Dr. Singer noted that normative values for children have not been established for some of the tests used to make the SFPN diagnosis, such as the tests to measure sweat production and autonomic function. Without well-established normative values to use for comparison, it's difficult to say whether the patients in the study tested truly abnormal, he said. He noted that over a third of healthy volunteers used in the study as controls also were reported to have abnormalities on these tests.
“While the frequency of abnormalities was reported to be higher among patients than healthy volunteers, factors other than small-fiber neuropathy could be responsible for this, such as medication effects and deconditioning,” Dr. Singer said. “The evidence to support an immune-mediated process is not well supported at this point and the effects of steroids in the treatment of pain are non-specific.

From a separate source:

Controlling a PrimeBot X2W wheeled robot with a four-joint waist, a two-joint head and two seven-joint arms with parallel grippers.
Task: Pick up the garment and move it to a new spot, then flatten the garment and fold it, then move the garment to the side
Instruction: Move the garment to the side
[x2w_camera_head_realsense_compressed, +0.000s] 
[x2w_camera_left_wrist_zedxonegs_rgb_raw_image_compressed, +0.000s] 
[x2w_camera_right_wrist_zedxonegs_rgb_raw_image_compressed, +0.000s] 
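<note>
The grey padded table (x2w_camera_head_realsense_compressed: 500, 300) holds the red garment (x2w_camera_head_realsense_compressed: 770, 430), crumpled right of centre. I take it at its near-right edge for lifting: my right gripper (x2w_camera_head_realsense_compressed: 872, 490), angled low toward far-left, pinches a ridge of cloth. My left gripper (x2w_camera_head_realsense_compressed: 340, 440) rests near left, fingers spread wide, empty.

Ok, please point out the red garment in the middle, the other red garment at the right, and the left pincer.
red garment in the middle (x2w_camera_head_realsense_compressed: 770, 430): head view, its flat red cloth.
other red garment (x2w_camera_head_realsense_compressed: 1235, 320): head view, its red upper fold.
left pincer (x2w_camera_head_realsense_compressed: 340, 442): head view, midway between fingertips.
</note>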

“My biggest concern about the report is that pediatricians who see a child with chronic pain syndrome may now quickly assume an immune-mediated neuropathy and start the patient on steroids, with all their potential negative effects,” he said.
According to background information in the current report, polyneuropathy has been believed to be rare in children, consisting of occasional cases of acute Guillain-Barré and chronic demyelinating polyneuropathy (CIDP) caused by immune attack on large myelinated motor axons.
John England, MD — Grace Benson professor of neurology and neuroscience and head of the department of neurology at Louisiana State University Health Sciences Center — told Neurology Today, however, that the study is important “because it's the first paper we have that really identifies what could be construed as small-fiber polyneuropathy syndrome in children.”
Dr. England said that both pediatric and adult patients with unexplained chronic pain are sometimes “dismissed as having psychiatric problems.” He said this paper should help raise awareness on the part of clinicians that a small-fiber polyneuropathy may be a possibility. “If there is a question, the patients should be evaluated by a specialty center with neurologists, pediatric neurologists and pain specialists,” he said.
Still, Dr. England said that research is needed and he cautioned against physicians over interpreting the findings of this preliminary research. “It would be a mistake to think this is an explanation for all pain syndromes,” Dr. England said. “I would suspect this is a pretty rare syndrome. Even at this top referral center (MGH), they only had 41 patients referred from all over.”